The elements that combine to create the perfect taper recipe for a given athlete are:
Fitness – The greater the aerobic base of the athlete, the shorter the taper generally needs to be
Race type – Paradoxically, the shorter the event, the longer the taper
Gender/Body type – The bigger and more muscular the athlete, the longer the taper
Surprisingly, perhaps, the most common silly decision that I see in super-fit, highly competitive triathletes is ignoring the first rule above and tapering too often – there is no point in tapering for every event that you do throughout the season – assuming that you will race upwards of 4 events in a year. If you taper for every single event that you plan to race, then you never end up building on your fitness throughout the season. Pick your 2/3 A races for the year and taper properly for them. Your B races may have a slight drop off, but not the same as your A races. C category races are training events. Go and race them, but don’t expect PB’s or fantastic times, look for something more internal – technical, emotional or strategy based.

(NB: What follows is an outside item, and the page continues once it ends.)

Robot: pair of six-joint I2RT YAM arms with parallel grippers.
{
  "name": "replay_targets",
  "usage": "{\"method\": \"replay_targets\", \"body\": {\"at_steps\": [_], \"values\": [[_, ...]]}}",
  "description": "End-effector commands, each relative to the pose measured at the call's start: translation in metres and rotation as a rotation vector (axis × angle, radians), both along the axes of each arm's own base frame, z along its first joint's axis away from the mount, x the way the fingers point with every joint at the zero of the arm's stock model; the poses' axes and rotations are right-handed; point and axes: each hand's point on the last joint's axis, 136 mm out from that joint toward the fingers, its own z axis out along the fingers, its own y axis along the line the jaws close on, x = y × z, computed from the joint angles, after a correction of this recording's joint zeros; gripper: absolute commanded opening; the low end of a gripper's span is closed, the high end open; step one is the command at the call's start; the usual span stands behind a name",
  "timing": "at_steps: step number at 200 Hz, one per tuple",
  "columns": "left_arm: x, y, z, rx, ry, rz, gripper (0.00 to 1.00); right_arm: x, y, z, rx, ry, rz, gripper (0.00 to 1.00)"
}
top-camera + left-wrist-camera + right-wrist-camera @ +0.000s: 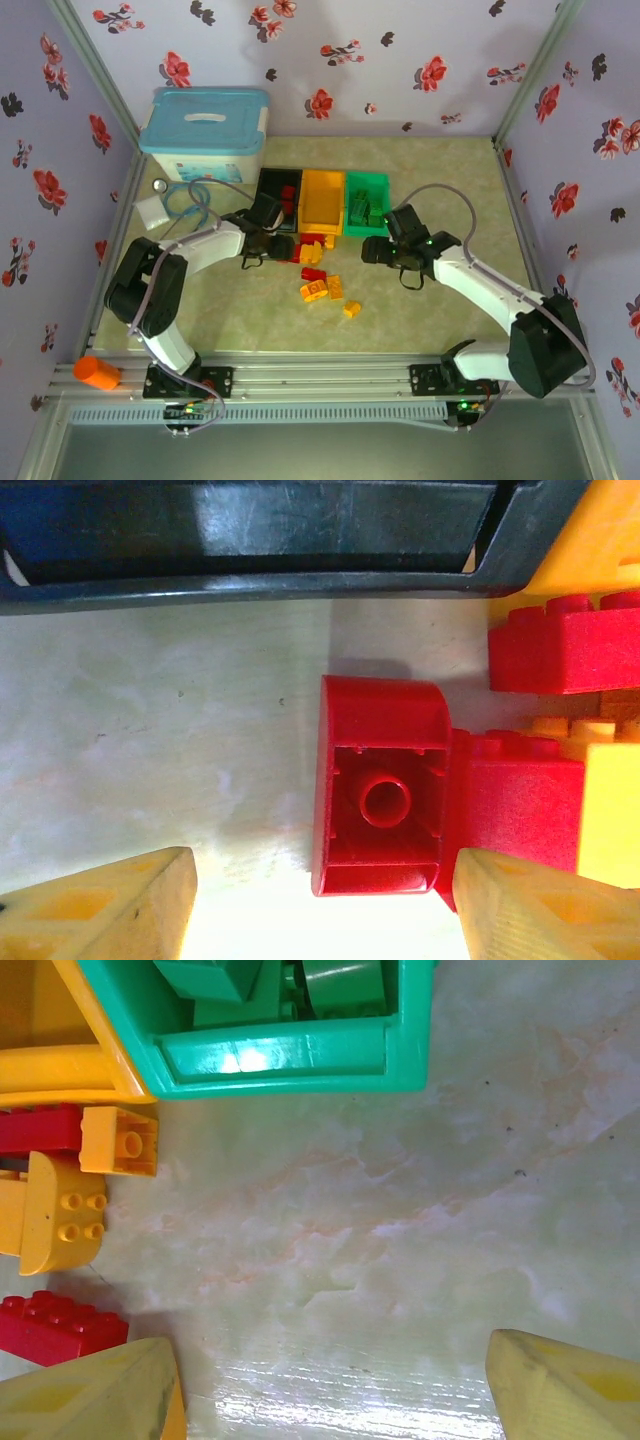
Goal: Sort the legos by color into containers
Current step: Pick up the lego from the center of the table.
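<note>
Red and yellow is what's left, far as I can tell. The loose legos [320, 268] sit in a small heap in the middle of the top view, just below the three bins, and I don't spot a green one among them. The green bin [366, 205] already has green pieces [240, 980] in it. The black bin [272, 183] has a couple of reds at its right end. The orange-yellow bin [322, 195] I can't read, since anything inside would be the same colour. I'd call it roughly halfway: greens done, reds started, yellows mostly waiting.

Next up looks like the red brick [380, 795] at the centre of the left wrist view. It's flipped studs-down, so I'm looking at the hollow underside with its round tube, and one corner is rounded. It touches a second red brick [515, 800] on its right.

My left gripper [325, 910] is spread wide either side of it, not gripping yet. My right gripper [330, 1390] is wide too, with just bare table [400, 1210] between the fingers.
</note>
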Motion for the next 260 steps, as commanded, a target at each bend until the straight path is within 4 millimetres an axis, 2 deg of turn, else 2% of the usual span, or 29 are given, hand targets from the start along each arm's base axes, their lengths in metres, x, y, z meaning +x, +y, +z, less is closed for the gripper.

On the flipside of the coin, under-tapering occurs when athletes fail to taper long enough to exploit the full performance benefit of freshening. This is especially common in new athletes who are nervous about dropping fitness leading into the event. This attitude is especially damaging during late race week when it becomes important to drop training load below the athlete’s chronic training load to allow supercompensation of glycogen stores to occur. Put more simply, in the last 72 hours pre-race, you want to be making deposits into your body’s glycogen account, not withdrawals.
As you peak, decrease your overall volume. If you have been doing 3 hr rides and 4x 400 meters running on the track do 90 minutes in the saddle, and 2 or 3x300m intervals. You want to stay fresh and sharp but not worn down. Workouts should be short and sweet. They might burn but you should recover fast. By maintaining or even increasing your intensity, your body thinks that training is still on full blast and your body will continue to adapt full blast. But… you have decreased the volume and by the time it realizes that you have actually done less your body has over compensated and your flying. Further hone this adaptation with race specific workouts in a race specific environment and you will be more ready on race day than you ever imagined.

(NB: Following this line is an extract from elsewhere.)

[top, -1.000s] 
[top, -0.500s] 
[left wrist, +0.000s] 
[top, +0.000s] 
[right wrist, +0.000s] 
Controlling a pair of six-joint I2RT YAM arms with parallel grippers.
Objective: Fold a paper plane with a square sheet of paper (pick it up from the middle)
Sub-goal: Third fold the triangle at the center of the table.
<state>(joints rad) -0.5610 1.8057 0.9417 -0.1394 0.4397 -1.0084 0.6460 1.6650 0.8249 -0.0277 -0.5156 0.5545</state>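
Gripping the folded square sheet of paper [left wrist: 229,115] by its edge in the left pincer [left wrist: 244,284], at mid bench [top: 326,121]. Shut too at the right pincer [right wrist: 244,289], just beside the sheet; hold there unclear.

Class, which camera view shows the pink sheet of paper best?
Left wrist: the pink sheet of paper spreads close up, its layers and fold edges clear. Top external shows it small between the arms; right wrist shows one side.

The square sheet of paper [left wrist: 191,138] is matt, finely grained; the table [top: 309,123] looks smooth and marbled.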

While this decreased training time will be nice you should still treat yourself well. Treat yourself like your still training hard. Get that recovery drink even if you feel you don’t need it. Get plenty of sleep and keep up on stretching, etc…

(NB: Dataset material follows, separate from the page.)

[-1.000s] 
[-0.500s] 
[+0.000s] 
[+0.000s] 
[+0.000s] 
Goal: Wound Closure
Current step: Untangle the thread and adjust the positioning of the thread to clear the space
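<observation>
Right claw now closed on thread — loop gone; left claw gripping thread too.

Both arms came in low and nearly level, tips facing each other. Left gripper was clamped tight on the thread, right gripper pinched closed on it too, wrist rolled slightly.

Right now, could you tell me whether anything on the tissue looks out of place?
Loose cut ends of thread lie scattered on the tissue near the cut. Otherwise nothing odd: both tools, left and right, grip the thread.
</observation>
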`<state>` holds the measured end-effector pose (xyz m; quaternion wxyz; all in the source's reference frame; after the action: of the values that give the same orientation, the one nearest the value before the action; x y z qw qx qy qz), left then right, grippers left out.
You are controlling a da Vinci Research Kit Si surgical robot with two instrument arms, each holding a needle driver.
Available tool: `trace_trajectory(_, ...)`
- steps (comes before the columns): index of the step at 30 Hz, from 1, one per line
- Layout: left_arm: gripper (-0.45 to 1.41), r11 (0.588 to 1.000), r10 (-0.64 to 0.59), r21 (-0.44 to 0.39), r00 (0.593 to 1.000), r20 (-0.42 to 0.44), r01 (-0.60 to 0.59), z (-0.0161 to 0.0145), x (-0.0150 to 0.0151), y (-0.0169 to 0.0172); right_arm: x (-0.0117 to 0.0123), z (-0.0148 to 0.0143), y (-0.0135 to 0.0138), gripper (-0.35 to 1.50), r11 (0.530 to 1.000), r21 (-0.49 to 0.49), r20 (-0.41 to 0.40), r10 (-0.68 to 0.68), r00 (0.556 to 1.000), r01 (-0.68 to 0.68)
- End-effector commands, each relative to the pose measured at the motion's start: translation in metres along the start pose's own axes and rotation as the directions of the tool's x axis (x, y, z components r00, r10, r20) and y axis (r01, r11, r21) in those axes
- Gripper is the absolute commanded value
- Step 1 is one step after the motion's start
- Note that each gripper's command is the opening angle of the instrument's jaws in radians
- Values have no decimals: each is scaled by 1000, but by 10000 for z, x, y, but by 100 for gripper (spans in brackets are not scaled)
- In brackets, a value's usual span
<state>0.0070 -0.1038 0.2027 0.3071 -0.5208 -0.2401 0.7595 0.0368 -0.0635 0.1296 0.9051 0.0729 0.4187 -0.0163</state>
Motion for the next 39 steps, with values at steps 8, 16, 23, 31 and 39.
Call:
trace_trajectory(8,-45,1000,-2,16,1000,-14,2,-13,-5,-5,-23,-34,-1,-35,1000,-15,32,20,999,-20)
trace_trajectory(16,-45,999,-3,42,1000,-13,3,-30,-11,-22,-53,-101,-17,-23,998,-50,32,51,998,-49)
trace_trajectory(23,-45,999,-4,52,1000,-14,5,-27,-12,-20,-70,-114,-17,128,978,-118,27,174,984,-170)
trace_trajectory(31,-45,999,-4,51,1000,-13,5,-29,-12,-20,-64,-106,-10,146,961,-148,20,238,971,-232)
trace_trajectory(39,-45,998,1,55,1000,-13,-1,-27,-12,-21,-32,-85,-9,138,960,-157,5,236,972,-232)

The other item you will need to keep busy is your brain. Don’t think too much. Go over the race plan, make sure the tires on the bike are in good shape and just go. You have done this in training so you can do it in the race. Remember there is not much you can do to get faster in the week or three before the big race but you can do everything to blow it. So stay the course. Take care. Eat the extra pasta. Skip the morning swim if your feeling tired. And don’t be afraid to light it up a few times. Show your stuff, whether in a race or a short hard work out with the training partners. You have been looking at your heart rate and power meter all season staying in “your zone”. Time to see how far you can push yourself!
Peaking for an event optimally remains an art form, trying out the suggestions above might afford you a significant leg up on your competition. It’s not always the fittest athlete who wins.